Apoyó su cabeza en el respaldo del sillón y cerró los ojos. La escena de aquel día se repitió en su interior. Vio el rostro trastornado por la premura, la mano cerrándose sobre el dolor… Cerró fuertemente sus ojos para no continuar viendo lo que sabía que ocurriría. Las imágenes se adueñaban de él cuando menos lo esperaba; pero él era paciente y sabía que el tiempo lo cura todo, lo acaba por borrar, incluso los recuerdos más personales.
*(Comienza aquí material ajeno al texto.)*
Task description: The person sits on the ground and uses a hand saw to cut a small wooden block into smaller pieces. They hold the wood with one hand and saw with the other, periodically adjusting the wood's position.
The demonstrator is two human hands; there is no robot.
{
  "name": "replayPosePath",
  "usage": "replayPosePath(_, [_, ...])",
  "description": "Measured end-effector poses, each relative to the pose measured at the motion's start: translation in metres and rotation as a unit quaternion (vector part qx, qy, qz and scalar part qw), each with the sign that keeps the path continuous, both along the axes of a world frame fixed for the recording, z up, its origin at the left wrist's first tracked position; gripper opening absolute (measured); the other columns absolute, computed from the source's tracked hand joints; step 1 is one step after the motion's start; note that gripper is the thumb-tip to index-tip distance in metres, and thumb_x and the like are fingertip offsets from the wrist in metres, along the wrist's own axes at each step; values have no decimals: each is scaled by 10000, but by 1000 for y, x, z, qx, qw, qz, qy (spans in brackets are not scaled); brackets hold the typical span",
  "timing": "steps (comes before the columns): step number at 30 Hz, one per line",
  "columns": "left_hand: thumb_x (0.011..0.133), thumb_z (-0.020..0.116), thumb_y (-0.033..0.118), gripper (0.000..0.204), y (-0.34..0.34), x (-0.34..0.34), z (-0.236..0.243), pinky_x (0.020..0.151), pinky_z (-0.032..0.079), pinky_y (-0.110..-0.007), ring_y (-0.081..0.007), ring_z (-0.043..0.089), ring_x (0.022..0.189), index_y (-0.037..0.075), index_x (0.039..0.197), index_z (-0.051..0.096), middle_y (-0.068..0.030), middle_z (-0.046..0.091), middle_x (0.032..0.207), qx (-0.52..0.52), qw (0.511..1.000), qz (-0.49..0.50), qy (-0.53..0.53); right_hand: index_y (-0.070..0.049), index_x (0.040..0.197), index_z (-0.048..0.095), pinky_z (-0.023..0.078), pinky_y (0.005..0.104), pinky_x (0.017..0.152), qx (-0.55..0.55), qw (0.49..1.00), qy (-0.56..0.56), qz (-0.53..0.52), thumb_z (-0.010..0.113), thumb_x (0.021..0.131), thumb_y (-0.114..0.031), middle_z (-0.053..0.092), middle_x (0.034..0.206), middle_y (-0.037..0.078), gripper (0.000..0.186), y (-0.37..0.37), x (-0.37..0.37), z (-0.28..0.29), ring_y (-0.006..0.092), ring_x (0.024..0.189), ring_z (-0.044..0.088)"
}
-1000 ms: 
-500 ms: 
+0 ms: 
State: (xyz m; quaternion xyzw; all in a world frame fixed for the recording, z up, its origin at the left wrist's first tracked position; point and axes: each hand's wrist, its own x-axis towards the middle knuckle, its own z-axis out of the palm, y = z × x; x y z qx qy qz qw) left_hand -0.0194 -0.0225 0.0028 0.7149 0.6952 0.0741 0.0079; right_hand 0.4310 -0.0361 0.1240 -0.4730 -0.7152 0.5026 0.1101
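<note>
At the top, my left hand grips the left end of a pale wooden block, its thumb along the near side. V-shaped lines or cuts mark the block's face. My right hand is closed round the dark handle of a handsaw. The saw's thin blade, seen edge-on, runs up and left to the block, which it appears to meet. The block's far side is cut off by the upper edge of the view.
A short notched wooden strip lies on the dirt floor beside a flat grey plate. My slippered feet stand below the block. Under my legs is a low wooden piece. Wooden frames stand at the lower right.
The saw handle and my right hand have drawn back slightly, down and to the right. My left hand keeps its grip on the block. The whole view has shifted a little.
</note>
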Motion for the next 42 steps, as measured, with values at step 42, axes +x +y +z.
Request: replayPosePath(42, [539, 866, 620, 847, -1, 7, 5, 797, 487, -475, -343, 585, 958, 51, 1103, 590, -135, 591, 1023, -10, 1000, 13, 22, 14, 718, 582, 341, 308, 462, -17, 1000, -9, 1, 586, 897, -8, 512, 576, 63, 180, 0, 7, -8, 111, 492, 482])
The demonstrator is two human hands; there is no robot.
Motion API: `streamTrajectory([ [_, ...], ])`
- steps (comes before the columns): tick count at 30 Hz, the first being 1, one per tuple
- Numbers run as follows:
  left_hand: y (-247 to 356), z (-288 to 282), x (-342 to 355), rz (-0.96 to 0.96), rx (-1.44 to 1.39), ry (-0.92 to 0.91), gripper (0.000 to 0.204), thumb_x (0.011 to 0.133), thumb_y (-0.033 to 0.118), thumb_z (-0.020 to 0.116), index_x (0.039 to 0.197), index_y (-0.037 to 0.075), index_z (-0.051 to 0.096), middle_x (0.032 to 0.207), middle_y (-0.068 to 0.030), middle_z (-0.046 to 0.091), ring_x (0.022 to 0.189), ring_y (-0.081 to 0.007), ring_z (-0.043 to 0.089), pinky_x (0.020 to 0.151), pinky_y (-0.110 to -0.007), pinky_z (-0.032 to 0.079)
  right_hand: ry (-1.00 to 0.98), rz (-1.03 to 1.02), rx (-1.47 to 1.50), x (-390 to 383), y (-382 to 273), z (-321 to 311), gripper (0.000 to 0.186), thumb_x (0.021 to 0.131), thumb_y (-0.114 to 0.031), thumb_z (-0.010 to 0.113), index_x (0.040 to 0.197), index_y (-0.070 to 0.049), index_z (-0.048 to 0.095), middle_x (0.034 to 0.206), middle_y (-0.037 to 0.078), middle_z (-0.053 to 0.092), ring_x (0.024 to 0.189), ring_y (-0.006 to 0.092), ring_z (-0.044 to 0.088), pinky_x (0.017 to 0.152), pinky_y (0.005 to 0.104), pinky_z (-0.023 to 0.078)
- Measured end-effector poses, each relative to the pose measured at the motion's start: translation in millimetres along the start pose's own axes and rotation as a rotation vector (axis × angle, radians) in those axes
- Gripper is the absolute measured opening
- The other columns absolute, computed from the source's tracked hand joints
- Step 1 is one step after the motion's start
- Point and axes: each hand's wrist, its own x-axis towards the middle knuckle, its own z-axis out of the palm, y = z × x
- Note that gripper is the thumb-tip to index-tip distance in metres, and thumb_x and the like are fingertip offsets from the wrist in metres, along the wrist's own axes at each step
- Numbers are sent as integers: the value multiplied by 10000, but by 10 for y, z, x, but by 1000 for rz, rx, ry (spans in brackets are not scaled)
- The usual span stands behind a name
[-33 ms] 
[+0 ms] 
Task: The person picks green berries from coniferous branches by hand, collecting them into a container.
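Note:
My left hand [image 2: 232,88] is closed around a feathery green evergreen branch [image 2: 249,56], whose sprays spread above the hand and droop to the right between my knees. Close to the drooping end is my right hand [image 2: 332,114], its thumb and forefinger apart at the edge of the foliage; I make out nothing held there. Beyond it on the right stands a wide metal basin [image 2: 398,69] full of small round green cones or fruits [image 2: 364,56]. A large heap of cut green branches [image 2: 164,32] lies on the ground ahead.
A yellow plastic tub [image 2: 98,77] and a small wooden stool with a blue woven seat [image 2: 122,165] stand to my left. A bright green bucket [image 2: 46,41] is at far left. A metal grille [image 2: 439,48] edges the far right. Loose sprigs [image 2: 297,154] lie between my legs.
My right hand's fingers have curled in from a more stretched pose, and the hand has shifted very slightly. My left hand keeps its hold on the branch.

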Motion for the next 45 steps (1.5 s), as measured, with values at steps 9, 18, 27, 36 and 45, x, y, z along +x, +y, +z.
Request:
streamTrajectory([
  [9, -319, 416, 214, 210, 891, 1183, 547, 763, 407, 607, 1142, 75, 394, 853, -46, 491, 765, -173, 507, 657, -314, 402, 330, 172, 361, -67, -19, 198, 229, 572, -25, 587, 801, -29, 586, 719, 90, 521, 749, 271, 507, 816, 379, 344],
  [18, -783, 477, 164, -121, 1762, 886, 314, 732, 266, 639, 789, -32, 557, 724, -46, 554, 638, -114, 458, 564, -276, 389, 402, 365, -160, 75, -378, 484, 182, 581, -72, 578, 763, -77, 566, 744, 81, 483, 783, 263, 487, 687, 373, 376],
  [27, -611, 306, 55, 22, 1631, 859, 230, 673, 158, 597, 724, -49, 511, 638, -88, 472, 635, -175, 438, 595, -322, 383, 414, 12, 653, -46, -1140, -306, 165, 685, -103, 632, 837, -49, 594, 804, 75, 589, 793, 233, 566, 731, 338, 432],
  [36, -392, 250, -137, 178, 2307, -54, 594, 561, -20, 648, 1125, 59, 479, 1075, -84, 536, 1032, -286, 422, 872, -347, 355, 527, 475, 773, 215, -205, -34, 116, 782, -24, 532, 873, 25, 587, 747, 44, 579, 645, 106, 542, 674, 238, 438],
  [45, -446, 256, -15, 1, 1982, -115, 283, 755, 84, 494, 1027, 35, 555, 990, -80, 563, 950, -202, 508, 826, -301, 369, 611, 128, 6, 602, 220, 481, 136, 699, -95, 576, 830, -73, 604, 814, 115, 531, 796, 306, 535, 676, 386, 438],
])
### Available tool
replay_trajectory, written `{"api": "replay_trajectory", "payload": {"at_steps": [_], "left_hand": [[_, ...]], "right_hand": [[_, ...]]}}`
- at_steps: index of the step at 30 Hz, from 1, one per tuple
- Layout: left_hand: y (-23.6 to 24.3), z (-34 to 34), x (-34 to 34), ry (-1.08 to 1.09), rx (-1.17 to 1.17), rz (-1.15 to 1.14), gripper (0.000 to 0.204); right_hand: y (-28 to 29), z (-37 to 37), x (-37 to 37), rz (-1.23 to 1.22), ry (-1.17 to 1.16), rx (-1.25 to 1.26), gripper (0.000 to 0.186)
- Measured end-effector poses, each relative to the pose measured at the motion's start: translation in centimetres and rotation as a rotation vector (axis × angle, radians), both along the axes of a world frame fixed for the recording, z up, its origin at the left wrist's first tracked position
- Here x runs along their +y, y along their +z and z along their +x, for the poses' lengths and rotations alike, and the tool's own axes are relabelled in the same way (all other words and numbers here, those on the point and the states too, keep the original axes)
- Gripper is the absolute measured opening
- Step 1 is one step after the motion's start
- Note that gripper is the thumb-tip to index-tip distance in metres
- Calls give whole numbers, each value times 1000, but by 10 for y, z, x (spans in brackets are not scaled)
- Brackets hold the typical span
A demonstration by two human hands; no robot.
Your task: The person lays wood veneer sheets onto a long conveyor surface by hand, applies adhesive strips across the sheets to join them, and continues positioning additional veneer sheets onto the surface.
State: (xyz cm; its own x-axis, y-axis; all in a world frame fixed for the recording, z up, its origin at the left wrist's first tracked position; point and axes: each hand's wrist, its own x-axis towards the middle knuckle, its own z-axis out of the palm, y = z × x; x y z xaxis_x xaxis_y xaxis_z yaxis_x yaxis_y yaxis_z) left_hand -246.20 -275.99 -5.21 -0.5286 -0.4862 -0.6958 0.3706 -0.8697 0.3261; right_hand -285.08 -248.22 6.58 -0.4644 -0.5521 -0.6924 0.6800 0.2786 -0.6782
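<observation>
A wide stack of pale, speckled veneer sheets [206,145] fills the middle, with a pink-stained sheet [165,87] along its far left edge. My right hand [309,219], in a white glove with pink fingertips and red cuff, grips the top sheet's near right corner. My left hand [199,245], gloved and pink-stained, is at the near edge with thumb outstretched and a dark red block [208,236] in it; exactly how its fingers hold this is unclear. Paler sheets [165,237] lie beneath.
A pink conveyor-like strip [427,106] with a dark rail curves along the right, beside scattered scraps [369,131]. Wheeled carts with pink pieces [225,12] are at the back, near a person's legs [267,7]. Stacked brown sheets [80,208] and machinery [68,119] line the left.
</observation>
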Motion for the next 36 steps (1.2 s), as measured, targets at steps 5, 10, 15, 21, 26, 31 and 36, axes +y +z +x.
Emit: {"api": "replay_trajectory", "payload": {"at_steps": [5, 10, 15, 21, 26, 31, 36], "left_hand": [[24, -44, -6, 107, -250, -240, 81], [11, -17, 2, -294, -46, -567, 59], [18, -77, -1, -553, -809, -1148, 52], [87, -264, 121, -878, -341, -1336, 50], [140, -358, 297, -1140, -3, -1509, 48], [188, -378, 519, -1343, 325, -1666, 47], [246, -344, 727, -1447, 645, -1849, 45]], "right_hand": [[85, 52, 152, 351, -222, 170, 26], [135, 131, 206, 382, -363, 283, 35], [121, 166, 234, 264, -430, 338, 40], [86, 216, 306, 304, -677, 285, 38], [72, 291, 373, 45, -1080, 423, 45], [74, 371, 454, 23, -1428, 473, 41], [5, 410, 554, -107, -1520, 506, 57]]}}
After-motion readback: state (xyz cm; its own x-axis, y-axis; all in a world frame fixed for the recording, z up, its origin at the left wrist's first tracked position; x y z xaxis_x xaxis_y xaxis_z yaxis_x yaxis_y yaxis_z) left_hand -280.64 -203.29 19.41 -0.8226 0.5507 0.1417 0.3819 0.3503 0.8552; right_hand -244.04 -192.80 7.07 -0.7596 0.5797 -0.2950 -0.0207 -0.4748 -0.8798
En ese momento oyó el timbre de su puerta.  Su sobresalto lo dejó paralizado.
Volvió a escuchar su inconfundible melodía: dos tonos –amables, neutros y enemigos ahora de su paz– terminaban con su transparencia y lo convertían en un blanco denso y centro de problemas y consecuencias insospechadas. Permaneció sordo. Era igual que supieran al otro lado que estaba en su casa. Él se declaró no presencia, invisible a cualquier apariencia de estar. No estaba para nadie. No quería ver a nadie. El recuerdo se había introducido y materializado en la llamada. Estaba seguro. No quiso comprobar quién era. Quieto, sentado, con el vaso de agua entre las manos, permaneció, ajeno a sí mismo, al suceso, al timbre y a la identidad de quien lo pulsaba.